• [INSTRUCTIONS FOR THE TASK]: Go to the line below containing "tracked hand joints" and print exactly from there through the line containing "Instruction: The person", both included. Print nothing else.

****************

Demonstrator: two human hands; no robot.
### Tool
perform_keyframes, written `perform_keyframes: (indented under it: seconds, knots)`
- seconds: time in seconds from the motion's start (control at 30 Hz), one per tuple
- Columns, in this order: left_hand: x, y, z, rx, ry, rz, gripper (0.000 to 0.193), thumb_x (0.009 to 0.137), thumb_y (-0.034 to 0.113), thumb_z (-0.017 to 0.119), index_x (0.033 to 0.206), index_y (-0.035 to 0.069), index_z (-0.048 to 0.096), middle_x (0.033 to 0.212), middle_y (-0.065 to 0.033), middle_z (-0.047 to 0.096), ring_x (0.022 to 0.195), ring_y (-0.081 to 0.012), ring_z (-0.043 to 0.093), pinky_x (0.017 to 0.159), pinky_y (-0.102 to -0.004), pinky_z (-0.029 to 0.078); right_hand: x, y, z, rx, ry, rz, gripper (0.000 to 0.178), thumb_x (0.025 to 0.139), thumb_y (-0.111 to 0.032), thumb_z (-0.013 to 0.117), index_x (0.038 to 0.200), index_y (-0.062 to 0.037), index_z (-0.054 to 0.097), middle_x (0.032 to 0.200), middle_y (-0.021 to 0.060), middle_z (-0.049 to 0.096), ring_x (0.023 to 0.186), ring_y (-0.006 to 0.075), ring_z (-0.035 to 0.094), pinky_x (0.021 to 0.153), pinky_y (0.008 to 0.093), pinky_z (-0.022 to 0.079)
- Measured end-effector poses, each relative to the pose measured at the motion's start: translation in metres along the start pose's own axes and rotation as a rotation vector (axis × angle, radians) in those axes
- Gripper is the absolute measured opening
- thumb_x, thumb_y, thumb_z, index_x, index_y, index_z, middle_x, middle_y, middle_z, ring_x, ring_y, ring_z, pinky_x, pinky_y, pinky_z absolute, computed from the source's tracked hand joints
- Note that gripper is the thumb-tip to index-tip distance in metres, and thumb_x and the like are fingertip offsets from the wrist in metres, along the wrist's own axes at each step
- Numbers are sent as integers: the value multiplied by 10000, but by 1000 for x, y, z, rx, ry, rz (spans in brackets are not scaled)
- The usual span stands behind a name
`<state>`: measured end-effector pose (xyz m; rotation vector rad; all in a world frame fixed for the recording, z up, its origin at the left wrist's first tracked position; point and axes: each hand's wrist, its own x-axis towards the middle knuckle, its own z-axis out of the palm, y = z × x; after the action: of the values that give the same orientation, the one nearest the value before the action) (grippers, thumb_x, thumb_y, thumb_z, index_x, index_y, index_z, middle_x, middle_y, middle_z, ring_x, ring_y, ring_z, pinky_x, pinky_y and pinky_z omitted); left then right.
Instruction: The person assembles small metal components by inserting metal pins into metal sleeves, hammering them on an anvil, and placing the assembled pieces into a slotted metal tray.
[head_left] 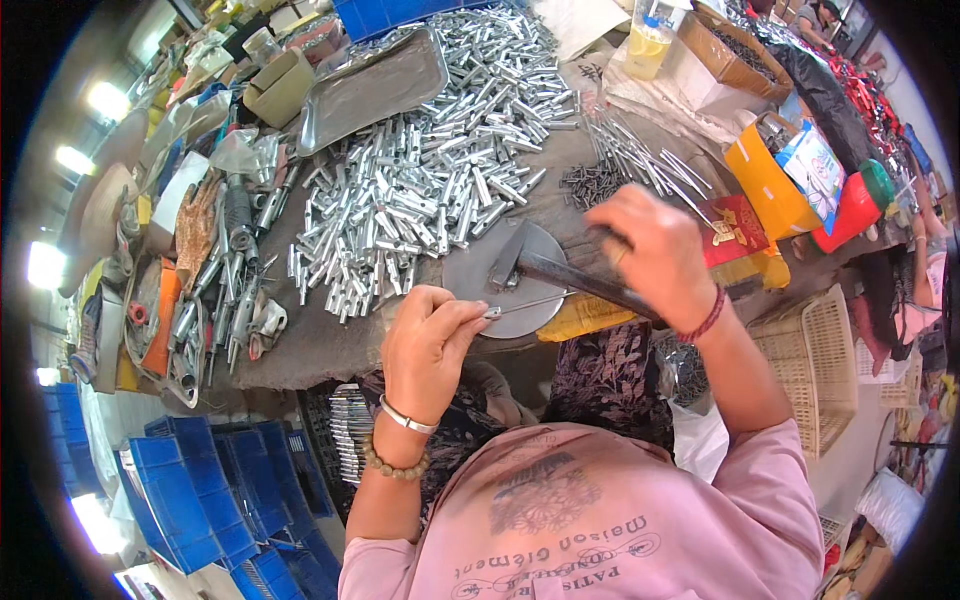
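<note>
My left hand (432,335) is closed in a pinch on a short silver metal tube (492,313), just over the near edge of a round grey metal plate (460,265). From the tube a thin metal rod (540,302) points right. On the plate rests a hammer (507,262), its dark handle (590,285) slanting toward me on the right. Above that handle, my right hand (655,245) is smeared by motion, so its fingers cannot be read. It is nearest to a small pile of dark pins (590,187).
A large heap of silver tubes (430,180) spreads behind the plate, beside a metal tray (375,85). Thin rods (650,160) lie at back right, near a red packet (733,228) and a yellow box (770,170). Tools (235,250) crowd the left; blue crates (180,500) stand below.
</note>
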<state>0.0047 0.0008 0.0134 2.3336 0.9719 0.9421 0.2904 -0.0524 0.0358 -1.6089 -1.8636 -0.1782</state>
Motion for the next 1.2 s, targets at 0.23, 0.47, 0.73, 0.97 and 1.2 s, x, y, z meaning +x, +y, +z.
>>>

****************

• [TASK SOLUTION]:
- thumb_x, thumb_y, thumb_z, index_x, index_y, index_z, middle_x, middle_y, middle_z, ring_x, ring_y, ring_z, pinky_x, pinky_y, pinky_z absolute, computed from the source's tracked hand joints
- Note that gripper is the thumb-tip to index-tip distance in metres, and thumb_x and the like are fingertip offsets from the wrist in metres, along the wrist's own axes at each step
- Numbers are sent as integers: the value multiplied by 10000, but by 1000 for x, y, z, rx, ry, rz (spans in brackets are not scaled)
- The usual span stands behind a name
`<state>`: measured end-effector pose (xyz m; rotation vector rad; all in a world frame fixed for the recording, z up, its origin at the left wrist's first tracked position; point and axes: each hand's wrist, its own x-axis towards the middle knuckle, its own z-axis out of the palm, y = z × x; after the action: of the values that give the same orientation, the one nearest the value before the action) (grippers, thumb_x, thumb_y, thumb_z, index_x, index_y, index_z, middle_x, middle_y, middle_z, ring_x, ring_y, ring_z, pinky_x, pinky_y and pinky_z omitted); left then right.
Instruction: The person assembles small metal components by inserting metal pins into metal sleeves, hammering them on an anvil, and placing the assembled pieces into a slotted metal tray.

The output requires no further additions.